→ **TASK TO CARRY OUT**
Give back the lines of the records exactly, starting at the first and ending at the one with "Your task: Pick".

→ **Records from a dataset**
☆ ☆ ☆
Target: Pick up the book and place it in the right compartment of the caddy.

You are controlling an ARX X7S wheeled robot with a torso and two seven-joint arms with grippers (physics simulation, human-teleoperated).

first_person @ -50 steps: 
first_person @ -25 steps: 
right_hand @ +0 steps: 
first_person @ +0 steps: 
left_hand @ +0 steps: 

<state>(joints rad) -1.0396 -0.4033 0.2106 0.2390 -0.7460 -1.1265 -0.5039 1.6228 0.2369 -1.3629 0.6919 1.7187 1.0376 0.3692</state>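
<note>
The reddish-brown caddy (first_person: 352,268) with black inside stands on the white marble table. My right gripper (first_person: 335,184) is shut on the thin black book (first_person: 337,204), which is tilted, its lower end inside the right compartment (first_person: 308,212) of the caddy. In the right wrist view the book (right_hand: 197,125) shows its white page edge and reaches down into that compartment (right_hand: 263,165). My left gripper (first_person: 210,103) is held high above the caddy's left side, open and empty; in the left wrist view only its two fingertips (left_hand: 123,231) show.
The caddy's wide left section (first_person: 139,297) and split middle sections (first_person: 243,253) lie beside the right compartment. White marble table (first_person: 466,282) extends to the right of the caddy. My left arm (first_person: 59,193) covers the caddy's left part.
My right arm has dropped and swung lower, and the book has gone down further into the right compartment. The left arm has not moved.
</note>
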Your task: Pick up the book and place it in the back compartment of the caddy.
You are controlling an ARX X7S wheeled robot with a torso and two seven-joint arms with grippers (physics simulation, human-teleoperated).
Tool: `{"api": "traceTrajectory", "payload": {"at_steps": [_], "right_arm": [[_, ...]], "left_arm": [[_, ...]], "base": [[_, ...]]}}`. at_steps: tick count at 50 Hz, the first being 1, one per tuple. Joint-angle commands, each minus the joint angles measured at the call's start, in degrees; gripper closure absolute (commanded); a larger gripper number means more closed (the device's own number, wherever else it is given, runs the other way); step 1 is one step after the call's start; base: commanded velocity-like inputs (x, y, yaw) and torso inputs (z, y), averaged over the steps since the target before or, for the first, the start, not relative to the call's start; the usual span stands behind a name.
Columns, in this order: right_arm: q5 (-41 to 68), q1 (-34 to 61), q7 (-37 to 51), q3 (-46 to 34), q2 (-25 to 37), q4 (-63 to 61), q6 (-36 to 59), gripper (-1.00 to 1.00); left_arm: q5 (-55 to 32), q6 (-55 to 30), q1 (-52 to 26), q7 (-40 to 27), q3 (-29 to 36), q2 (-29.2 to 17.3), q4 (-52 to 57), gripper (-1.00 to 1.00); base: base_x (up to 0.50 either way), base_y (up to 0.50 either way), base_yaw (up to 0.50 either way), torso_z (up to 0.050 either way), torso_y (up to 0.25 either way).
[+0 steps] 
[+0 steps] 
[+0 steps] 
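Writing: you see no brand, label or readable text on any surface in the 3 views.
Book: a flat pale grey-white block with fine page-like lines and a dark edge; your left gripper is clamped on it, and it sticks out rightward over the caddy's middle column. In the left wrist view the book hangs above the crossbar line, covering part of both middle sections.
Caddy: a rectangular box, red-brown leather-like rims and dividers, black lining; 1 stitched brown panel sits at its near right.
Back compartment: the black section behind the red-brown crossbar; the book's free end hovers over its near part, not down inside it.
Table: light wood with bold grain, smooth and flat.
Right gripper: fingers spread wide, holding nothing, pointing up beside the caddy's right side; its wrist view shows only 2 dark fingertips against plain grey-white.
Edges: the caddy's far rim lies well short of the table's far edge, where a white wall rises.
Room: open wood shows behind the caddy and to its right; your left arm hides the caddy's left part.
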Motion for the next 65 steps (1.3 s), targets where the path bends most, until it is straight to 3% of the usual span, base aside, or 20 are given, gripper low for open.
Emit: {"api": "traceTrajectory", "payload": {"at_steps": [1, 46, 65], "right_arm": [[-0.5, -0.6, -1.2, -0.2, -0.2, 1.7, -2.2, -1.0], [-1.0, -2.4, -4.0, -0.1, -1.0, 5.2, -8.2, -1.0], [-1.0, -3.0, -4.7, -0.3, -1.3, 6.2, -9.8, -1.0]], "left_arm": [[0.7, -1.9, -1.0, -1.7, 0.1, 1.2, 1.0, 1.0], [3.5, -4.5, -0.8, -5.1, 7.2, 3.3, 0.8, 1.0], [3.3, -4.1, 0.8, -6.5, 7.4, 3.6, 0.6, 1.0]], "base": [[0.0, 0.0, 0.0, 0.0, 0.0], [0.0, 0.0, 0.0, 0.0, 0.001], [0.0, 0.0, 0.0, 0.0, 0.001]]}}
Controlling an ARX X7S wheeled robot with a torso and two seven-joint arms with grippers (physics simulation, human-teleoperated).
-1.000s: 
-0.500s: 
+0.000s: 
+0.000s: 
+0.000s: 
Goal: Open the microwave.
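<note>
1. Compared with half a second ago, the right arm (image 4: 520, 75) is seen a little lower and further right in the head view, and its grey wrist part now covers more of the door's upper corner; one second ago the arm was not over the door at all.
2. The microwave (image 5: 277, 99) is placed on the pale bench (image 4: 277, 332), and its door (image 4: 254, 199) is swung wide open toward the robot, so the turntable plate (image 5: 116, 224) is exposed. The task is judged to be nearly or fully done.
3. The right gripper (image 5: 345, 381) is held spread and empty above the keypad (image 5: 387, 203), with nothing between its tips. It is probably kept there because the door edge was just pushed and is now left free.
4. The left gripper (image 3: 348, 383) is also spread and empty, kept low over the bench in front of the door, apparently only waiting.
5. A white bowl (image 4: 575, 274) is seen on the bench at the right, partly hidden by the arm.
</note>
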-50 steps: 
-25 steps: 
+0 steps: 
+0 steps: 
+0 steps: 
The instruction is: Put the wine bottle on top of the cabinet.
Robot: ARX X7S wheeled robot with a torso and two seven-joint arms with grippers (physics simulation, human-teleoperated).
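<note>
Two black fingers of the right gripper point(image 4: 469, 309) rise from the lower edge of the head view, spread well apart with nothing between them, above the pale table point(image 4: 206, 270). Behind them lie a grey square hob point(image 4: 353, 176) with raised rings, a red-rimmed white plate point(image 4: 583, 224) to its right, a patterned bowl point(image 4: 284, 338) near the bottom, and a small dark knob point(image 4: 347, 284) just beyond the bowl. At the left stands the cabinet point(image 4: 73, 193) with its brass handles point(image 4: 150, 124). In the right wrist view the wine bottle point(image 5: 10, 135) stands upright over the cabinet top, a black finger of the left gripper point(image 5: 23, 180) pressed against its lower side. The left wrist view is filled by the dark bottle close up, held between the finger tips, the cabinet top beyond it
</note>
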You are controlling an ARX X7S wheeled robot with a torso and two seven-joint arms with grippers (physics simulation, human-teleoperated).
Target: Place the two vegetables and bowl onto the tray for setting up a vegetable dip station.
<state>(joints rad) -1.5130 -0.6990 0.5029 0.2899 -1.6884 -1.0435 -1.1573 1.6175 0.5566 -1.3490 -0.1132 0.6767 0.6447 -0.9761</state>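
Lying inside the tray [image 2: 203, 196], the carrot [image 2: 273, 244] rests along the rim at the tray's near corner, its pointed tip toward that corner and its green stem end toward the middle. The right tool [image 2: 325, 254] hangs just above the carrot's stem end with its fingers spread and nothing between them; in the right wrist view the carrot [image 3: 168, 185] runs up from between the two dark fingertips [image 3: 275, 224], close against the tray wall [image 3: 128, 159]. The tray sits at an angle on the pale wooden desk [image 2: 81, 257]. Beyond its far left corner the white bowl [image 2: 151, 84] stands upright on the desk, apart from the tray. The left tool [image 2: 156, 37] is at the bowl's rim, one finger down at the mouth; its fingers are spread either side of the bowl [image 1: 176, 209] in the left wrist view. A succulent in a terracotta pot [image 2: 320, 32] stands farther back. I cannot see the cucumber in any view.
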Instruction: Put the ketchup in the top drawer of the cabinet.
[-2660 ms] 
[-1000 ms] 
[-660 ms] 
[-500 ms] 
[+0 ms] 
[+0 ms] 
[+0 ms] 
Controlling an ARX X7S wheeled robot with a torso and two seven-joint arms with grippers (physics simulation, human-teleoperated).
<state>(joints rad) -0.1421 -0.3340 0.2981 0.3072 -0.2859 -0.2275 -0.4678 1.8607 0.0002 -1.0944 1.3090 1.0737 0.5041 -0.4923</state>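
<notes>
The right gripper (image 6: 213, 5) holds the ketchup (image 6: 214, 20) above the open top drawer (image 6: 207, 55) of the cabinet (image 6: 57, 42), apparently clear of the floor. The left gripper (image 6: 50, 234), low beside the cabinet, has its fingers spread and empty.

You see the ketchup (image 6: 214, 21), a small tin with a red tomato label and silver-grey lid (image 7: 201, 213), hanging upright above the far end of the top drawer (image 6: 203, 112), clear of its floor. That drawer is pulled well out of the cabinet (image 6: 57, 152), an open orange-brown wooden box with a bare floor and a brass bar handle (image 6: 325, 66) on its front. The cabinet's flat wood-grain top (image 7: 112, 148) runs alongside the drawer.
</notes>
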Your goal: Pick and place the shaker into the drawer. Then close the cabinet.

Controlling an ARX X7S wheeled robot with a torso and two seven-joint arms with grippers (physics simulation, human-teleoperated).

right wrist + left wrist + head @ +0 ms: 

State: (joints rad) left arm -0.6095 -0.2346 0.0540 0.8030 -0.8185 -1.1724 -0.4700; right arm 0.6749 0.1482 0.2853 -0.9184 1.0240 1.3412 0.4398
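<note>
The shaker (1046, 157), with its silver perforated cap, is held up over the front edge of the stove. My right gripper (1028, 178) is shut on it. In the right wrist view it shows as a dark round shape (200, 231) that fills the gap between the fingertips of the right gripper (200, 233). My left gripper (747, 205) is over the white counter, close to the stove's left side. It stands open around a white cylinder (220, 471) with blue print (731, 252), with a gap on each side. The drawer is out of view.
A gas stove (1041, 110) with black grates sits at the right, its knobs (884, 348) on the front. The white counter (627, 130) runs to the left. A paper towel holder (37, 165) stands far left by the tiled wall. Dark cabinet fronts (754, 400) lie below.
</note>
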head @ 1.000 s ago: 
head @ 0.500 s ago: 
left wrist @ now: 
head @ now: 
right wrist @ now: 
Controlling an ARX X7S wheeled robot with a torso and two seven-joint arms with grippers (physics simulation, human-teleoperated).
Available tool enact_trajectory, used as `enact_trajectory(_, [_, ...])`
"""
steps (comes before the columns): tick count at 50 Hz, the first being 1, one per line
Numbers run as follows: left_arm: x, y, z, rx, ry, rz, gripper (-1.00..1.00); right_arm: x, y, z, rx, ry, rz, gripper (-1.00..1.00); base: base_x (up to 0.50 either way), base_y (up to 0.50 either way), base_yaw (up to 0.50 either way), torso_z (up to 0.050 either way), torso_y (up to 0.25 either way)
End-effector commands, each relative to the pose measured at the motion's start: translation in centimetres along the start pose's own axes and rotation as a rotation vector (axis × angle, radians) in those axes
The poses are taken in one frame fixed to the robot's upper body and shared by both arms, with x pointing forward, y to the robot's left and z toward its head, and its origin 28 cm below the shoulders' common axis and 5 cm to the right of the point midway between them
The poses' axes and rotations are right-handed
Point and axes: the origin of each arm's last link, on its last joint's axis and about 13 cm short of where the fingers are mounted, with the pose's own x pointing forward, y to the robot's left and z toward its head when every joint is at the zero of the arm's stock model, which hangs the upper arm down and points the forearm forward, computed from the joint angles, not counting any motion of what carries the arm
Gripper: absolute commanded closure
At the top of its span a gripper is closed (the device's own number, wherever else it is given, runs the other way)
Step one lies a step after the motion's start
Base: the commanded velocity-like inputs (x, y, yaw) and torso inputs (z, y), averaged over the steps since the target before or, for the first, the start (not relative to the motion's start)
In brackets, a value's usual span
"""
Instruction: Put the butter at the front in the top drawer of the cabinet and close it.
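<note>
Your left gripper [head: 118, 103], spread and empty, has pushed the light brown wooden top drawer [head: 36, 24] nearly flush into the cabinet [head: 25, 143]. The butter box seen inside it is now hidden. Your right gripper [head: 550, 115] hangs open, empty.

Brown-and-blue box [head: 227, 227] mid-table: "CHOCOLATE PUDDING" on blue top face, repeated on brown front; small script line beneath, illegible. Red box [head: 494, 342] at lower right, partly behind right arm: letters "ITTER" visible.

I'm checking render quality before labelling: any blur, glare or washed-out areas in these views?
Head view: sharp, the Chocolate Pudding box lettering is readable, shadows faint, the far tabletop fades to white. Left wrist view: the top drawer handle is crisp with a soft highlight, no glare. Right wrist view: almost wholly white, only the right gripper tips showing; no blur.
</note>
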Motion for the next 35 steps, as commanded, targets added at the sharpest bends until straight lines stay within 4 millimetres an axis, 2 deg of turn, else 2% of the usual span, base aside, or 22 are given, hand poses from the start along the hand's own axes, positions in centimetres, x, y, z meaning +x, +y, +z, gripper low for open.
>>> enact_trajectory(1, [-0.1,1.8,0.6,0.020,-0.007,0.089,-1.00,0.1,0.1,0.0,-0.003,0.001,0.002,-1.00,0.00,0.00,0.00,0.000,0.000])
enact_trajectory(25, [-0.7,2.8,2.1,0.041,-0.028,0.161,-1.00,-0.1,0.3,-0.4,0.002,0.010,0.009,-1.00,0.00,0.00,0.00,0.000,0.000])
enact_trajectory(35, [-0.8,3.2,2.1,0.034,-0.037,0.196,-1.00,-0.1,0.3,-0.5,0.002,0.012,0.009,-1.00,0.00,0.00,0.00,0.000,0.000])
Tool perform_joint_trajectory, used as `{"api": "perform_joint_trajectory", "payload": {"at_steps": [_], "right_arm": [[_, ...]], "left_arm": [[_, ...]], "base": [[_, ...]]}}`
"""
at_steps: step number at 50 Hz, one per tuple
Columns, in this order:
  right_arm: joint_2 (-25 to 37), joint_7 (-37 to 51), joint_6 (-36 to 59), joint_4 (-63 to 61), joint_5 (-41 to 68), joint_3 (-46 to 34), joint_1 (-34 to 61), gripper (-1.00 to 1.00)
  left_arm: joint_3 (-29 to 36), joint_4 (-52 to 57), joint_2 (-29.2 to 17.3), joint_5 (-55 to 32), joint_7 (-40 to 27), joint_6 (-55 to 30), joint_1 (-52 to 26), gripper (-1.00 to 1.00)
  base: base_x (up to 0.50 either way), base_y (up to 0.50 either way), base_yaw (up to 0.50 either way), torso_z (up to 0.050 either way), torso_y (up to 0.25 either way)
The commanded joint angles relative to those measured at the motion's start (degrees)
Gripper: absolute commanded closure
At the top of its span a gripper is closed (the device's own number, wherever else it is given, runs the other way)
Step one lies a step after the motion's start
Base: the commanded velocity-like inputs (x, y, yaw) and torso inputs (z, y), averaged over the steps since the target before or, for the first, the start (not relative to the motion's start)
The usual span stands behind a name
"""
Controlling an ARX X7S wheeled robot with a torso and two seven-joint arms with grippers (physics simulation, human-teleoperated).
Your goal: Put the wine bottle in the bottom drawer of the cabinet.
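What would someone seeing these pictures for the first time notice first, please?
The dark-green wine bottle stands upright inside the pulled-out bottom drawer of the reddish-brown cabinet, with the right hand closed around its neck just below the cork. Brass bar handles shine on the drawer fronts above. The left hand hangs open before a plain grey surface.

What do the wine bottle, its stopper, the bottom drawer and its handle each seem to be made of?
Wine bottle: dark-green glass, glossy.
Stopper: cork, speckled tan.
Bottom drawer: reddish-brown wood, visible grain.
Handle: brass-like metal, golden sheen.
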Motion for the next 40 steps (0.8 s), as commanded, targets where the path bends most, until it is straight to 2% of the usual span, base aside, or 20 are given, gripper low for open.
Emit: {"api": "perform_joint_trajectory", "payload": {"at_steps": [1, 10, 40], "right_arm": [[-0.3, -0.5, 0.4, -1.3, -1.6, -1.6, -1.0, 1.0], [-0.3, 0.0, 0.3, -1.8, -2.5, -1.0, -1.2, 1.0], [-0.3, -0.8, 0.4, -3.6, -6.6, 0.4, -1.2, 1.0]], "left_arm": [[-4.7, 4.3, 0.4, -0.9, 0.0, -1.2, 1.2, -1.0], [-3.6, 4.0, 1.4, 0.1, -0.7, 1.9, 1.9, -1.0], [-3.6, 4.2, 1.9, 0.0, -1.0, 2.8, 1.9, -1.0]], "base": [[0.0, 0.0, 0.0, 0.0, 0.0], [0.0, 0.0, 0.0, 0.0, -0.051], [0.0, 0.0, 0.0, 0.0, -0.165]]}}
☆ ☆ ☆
→ **ANSWER TO THIS EXERCISE**
Target: Pick up the book and place it in the right compartment of the caddy.

You are controlling an ARX X7S wheeled robot with a torso and two seven-joint arms with grippers (physics simulation, human-teleoperated).

first_person @ -50 steps: 
first_person @ -25 steps: 
right_hand @ +0 steps: 
first_person @ +0 steps: 
left_hand @ +0 steps: 

<state>(joints rad) -1.0396 -0.4033 0.2106 0.2390 -0.7460 -1.1265 -0.5039 1.6228 0.2369 -1.3629 0.6919 1.7187 1.0376 0.3692</state>
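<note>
The reddish-brown caddy (first_person: 352,268) with black inside stands on the white marble table. My right gripper (first_person: 335,184) is shut on the thin black book (first_person: 337,204), which is tilted, its lower end inside the right compartment (first_person: 308,212) of the caddy. In the right wrist view the book (right_hand: 197,125) shows its white page edge and reaches down into that compartment (right_hand: 263,165). My left gripper (first_person: 210,103) is held high above the caddy's left side, open and empty; in the left wrist view only its two fingertips (left_hand: 123,231) show.
The caddy's wide left section (first_person: 139,297) and split middle sections (first_person: 243,253) lie beside the right compartment. White marble table (first_person: 466,282) extends to the right of the caddy. My left arm (first_person: 59,193) covers the caddy's left part.
My right arm has dropped and swung lower, and the book has gone down further into the right compartment. The left arm has not moved.
</note>
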Your task: Pick up the book and place it in the back compartment of the caddy.

There is nothing more to this exercise.